In search of John Marston's kidnapped son, the gang unleashes an assault on the home of the bitter, twisted old matriarch of an inbred family who used to sell slaves. She's the one who took the kid and sent him someplace else, so as her mansion burns around her and the floor is decorated with the bodies of her small army of sons, you can't help but feel a twinge of satisfaction as Dutch drags the old lady outside and leaves her to weep in front of the flames. It's a bittersweet time for Arthur because it's the last time everyone in the gang is on the same page.


Even though the game's been out for quite some time, its sheer size has me gun-shy about exposing more of the story. It's meant to be experienced in its entirety, and as I mentioned before, I get the sense that you're supposed to get a sense of what's coming before Arthur does. There's a historical undercurrent to all this fiction. You know what happened to the outlaws and the Native Americans and this period in time.

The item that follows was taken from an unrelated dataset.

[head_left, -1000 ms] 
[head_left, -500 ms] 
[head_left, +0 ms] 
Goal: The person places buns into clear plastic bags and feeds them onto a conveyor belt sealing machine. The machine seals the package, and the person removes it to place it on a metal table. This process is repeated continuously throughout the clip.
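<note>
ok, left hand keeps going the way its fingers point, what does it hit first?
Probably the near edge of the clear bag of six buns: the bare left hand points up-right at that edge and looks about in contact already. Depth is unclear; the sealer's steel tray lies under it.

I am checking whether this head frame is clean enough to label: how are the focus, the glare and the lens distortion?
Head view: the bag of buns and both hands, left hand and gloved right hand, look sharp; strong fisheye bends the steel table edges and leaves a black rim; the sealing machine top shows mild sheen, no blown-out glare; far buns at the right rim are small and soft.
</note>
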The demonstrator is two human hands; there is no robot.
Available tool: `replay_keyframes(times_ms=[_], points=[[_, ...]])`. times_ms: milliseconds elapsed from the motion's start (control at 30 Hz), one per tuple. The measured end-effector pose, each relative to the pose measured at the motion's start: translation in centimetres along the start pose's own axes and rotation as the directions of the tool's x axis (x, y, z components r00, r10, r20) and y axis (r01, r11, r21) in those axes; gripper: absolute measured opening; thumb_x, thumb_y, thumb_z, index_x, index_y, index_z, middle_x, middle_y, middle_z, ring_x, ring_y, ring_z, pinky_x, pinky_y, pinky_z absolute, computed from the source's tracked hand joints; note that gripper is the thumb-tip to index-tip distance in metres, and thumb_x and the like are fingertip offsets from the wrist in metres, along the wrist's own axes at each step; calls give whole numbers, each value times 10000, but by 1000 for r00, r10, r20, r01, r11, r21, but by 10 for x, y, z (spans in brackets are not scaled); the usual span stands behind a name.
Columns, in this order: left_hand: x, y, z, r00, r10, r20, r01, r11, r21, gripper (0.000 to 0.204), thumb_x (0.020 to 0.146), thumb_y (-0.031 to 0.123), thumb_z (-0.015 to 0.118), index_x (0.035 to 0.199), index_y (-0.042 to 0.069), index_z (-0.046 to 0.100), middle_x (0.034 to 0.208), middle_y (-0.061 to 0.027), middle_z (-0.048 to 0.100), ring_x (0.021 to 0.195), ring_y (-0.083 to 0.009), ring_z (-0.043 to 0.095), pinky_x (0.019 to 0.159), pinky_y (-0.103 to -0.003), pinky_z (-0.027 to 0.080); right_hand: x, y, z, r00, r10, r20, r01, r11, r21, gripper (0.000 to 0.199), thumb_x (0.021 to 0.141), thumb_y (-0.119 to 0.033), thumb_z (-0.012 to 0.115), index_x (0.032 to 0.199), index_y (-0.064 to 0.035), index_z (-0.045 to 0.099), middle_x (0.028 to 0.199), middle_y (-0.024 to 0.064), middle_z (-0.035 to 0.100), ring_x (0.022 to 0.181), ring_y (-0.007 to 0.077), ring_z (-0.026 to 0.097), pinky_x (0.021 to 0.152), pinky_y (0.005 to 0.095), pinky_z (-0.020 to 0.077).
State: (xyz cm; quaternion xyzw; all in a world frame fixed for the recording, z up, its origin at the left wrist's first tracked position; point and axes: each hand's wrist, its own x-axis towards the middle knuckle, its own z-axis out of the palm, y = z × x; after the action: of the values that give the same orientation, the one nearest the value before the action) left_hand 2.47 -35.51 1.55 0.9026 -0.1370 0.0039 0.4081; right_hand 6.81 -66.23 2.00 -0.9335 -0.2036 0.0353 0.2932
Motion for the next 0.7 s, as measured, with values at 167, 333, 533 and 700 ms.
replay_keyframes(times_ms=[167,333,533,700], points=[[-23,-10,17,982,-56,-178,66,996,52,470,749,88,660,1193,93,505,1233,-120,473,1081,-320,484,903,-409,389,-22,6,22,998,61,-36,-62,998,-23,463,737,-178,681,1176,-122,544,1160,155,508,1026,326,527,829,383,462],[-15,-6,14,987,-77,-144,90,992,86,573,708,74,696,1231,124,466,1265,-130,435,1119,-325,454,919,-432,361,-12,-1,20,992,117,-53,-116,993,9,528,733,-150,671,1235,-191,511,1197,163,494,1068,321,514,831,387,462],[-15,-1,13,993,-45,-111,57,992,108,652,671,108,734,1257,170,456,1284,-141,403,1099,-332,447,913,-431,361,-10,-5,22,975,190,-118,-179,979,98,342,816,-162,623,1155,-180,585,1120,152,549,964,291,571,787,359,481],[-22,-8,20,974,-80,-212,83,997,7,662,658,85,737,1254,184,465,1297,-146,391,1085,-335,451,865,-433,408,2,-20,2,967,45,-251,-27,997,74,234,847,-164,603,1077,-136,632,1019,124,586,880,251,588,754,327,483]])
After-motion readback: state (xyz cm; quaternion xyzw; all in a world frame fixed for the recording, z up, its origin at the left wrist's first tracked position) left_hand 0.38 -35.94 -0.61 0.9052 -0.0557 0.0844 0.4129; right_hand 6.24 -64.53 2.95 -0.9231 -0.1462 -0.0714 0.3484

Is it too much? There's a lot of meat packed into RDR2, and I've already heard many people mention that it might be simply too much game for them to enjoy. I can't really fault them for that. It's not the quicker and friendlier experience of something like, say, Assassin's Creed: Odyssey, God of War or Marvel's Spider-Man. You can't really get fast travel in the game until you upgrade Arthur's tent in the gang's camp, and even then, it takes you to general areas and not pinpoint spots like other games. You'll do a lot of riding and moseying and staring out into the vast landscape, and even though it's lovely to see through "cinematic" view (press the speaker button in the middle of the PS4 controller), it takes time. Robbing stagecoaches or trains at will can only be so much of a distraction, unless you choose to do it with friends.

That's where the vast potential of Red Dead Online comes in. I saw it as a slightly stripped-down, online version of the game world I was just in, where I can take part in a variety of missions and tasks with a number of people — even get the chance to "posse up" with strangers who hopefully, understood the meaning of working together. There's the typical deathmatch stuff along with horse races (neither of which I found appealing), but I was most interested in taking part in missions, like raids on camps, stealing things or hunting down a target. There's a certain oomph when you're chasing down someone with a group of sensible folks, which I found few and far between during my online dabbling.

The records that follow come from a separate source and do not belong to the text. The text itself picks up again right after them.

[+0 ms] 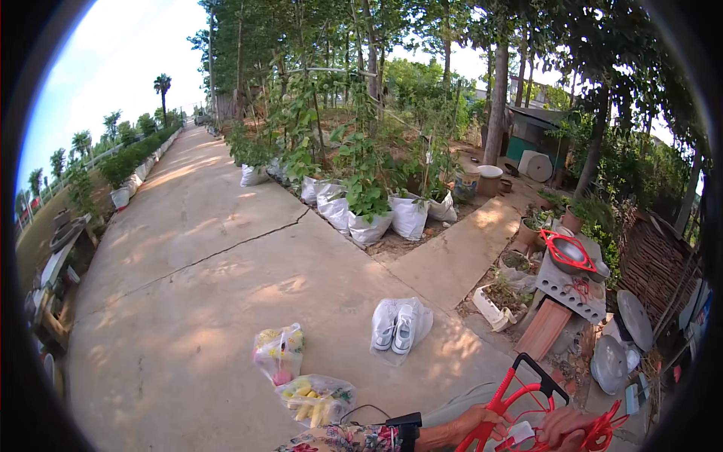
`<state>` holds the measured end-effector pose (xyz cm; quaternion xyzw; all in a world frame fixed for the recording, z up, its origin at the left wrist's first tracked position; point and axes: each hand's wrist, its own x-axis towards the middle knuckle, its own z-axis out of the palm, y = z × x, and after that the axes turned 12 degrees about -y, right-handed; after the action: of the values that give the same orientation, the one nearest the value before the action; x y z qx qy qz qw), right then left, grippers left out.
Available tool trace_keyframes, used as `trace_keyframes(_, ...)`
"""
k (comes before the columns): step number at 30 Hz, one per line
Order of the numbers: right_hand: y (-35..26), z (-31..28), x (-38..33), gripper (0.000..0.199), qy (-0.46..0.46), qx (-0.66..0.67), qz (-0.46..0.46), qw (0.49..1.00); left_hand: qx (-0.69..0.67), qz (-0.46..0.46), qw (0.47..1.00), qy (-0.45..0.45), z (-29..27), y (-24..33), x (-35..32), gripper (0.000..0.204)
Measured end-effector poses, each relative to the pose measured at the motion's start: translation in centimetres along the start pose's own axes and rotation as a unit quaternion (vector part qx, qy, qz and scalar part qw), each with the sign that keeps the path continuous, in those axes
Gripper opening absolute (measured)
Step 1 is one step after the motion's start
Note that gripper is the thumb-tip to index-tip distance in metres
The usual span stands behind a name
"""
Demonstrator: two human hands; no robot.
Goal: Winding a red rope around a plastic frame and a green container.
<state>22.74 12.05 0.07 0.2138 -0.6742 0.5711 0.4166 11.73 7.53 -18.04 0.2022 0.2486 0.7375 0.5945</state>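
At the lower right, a red tubular frame with a black handle bar [544, 377] stands before me; it looks like a folding luggage cart. My left hand [486, 423], below a floral sleeve and a black wristband, is closed around its red tube. My right hand [563, 426] is closed on a bundle of red cord [602, 431] at the lower edge. Between the hands is a small white piece [521, 432], too cut off to name. Left of them, white sneakers [397, 330] sit in a clear plastic bag, near two bags of yellow produce [312, 401] [280, 350].
White sacks with plants [409, 216] line the concrete path [188, 301]. To the right, a concrete block [572, 290] bears a metal basin with a red frame [568, 251]. Nearby are a white planter box [493, 309], a reddish board [544, 330] and grey lids [608, 364].
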Motion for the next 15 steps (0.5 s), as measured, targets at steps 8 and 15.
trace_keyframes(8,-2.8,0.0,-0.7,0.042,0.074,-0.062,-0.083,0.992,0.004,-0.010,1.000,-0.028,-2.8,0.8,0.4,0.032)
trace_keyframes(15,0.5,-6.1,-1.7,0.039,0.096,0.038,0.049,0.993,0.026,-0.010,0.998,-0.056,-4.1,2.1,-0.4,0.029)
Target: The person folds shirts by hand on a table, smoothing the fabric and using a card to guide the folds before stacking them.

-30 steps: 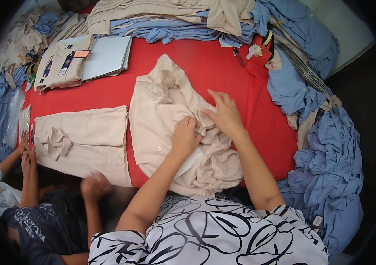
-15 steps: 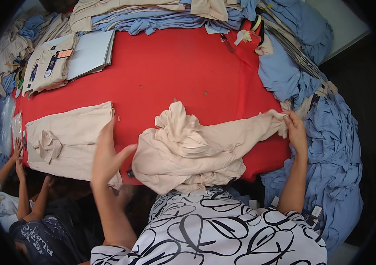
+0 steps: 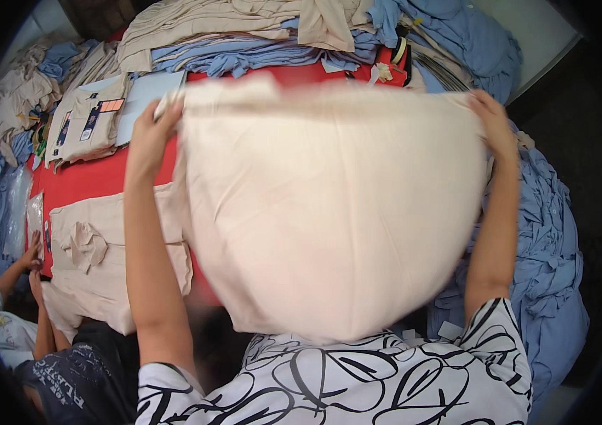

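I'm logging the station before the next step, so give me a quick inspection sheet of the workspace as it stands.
Surface: red table, mostly covered.
Job's things: beige garment, held up and spread wide, blurred.
Clutter: flat beige shirt at left; packaged folded shirts behind it; beige and blue stacks along the far edge.
Grippers: left hand and right hand each grip an upper corner of the garment.
Cables: nothing seen.
Surroundings: blue garment heap at right; another person's hands at the table's left edge.
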`<state>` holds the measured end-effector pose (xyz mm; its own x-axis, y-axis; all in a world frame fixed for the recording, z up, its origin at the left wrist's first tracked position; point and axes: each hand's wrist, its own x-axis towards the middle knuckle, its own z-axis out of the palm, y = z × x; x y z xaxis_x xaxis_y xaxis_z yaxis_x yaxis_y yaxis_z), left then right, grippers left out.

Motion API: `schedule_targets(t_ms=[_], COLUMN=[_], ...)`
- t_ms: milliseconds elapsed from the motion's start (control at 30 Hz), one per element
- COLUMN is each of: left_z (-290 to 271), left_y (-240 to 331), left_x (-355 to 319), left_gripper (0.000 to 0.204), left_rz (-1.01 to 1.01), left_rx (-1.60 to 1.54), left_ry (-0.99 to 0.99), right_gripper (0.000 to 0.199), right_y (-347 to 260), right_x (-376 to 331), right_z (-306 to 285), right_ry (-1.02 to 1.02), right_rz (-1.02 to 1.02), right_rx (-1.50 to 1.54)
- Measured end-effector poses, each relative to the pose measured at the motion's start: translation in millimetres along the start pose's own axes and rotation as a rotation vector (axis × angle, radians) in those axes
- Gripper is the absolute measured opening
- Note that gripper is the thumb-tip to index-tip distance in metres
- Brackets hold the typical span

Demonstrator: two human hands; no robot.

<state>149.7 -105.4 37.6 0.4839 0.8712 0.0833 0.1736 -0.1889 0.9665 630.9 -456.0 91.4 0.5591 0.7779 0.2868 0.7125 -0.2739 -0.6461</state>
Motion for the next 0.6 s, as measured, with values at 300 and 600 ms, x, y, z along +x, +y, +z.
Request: schedule_targets(t_ms=[300,600], left_z=[48,119], left_y=[-52,-94], left_x=[-151,-230], left_gripper=[0.040,0.026], left_rz=[-0.053,-0.367], left_rx=[0.838,0.182], left_ry=[0.093,-0.108], right_gripper=[0.050,0.037], right_y=[38,33], right_x=[-147,-243], right_z=[137,125], right_ry=[0.083,-0.143], right_rz=[0.255,0.518], right_rx=[-0.374,-0.480])
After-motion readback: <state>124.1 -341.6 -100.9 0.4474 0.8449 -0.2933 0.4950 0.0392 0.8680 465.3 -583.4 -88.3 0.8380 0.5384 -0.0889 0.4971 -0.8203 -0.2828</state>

You begin your online RDR life by creating and customizing a character, and I had a hard time finding a face I wanted to use, either male or female because … man, without some serious editing and adjusting on my part, the faces I saw were flat-out ugly. The faces weren't ugly in a distinguished and possibly cool way; they look like nuclear accidents. I'm not saying I need Idris Elba or Gal Gadot faces, but nobody in the story mode of the game looks like these people at all. I did, however, enjoy not having to head to the store to buy stuff. Instead, I could use cash or acquired gold to buy things from a handy catalog, which can make the prospect of spending time to upgrade my individual camp much more appetizing. The online component is far from the reason you should dive into the game. I still found myself flipping over to the much richer story mode and trying to unlock more random pieces of narrative.

This was a tale of two (or really, one-and-a-half story playthroughs) for me. During the first one, I was like many people and wanted to mash through the story and reach its end, and it was a truly satisfying experience, aside from what I thought was a really soft ending. Then I jumped in again, this time looking to interact with every possible encounter, using as little fast-travel as possible. That's when I ran into most of the crazy side-stories I mentioned above. That's when Arthur really got to know many of the people in camp instead of just riding with them on designated story missions. I've gone from waiting for it to end to sort of gearing myself up for the end when I see it the next time. We know what happens to Arthur Morgan at the end, but there's a moment during that end where he gets to see a pretty sunset, and the game lets you take a long look. He's dying, but that long look ends up being just enough.